--- TASK TO COMPLETE ---
Exclude the pictures. Transcribe exactly, and only, the lines from the one holding "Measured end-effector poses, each" to the end of the material below.

•••

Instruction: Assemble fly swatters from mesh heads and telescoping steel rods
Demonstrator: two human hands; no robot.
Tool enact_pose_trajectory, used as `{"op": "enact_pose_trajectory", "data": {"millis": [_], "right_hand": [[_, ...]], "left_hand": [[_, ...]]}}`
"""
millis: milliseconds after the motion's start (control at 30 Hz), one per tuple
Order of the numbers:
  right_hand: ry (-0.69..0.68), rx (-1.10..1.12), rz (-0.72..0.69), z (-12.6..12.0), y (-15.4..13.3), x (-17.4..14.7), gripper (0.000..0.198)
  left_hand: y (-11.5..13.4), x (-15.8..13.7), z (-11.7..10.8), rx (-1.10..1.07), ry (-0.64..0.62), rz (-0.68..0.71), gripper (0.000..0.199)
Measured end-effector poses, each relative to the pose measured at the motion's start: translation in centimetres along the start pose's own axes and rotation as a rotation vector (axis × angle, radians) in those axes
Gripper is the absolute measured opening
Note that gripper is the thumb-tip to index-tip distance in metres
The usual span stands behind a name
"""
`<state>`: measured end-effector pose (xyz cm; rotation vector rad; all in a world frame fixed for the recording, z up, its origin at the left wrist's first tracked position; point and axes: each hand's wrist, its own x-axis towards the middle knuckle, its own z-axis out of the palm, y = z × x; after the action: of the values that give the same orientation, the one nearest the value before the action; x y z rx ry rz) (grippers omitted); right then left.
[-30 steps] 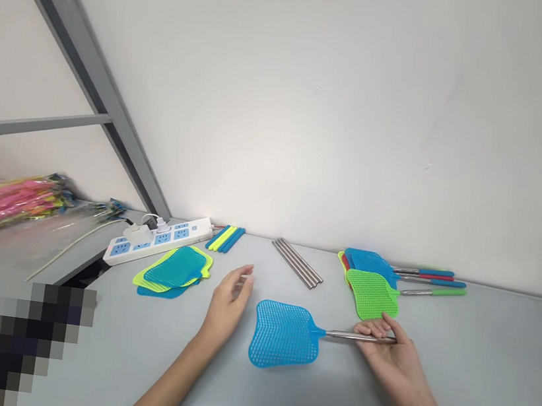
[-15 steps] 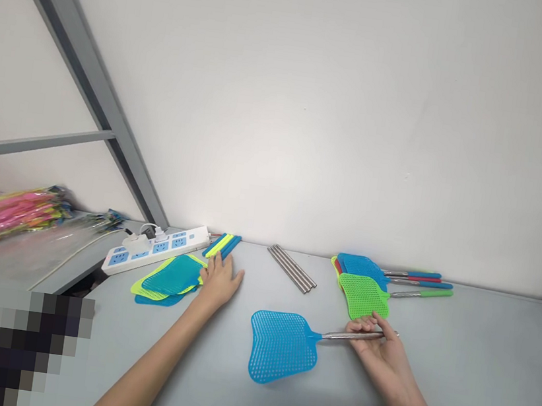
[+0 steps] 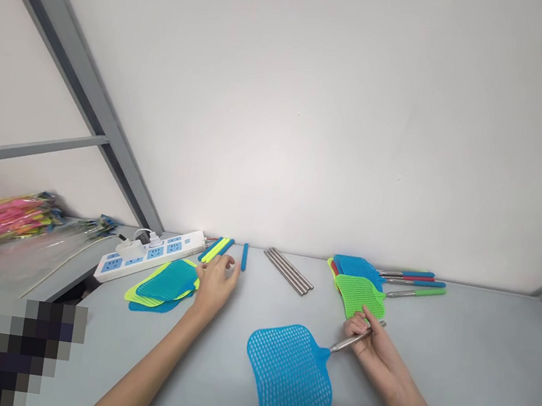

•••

--- ANSWER TO THIS TASK ---
Measured end-effector poses, each relative to the pose measured at the motion's start: translation in centimetres along the start pose's own axes and rotation as a rotation vector (axis × angle, radians) in those axes
Gripper is the absolute measured opening
Note that gripper is the thumb-tip to index-tip distance in metres
The usual span stands behind a name
"""
`<state>`: measured end-effector pose (xyz cm; rotation vector rad; all in a world frame fixed for the recording, z up, its origin at the left wrist's first tracked position; point and axes: each hand's wrist, its own x-axis towards the middle knuckle, its own z-axis out of the palm, y = z × x; after the action: of the values that give the same orientation, the one nearest the value before the action; x y z rx ry rz) (grippers omitted); right then left.
[-30 steps] 
[-15 steps] 
[+0 steps] 

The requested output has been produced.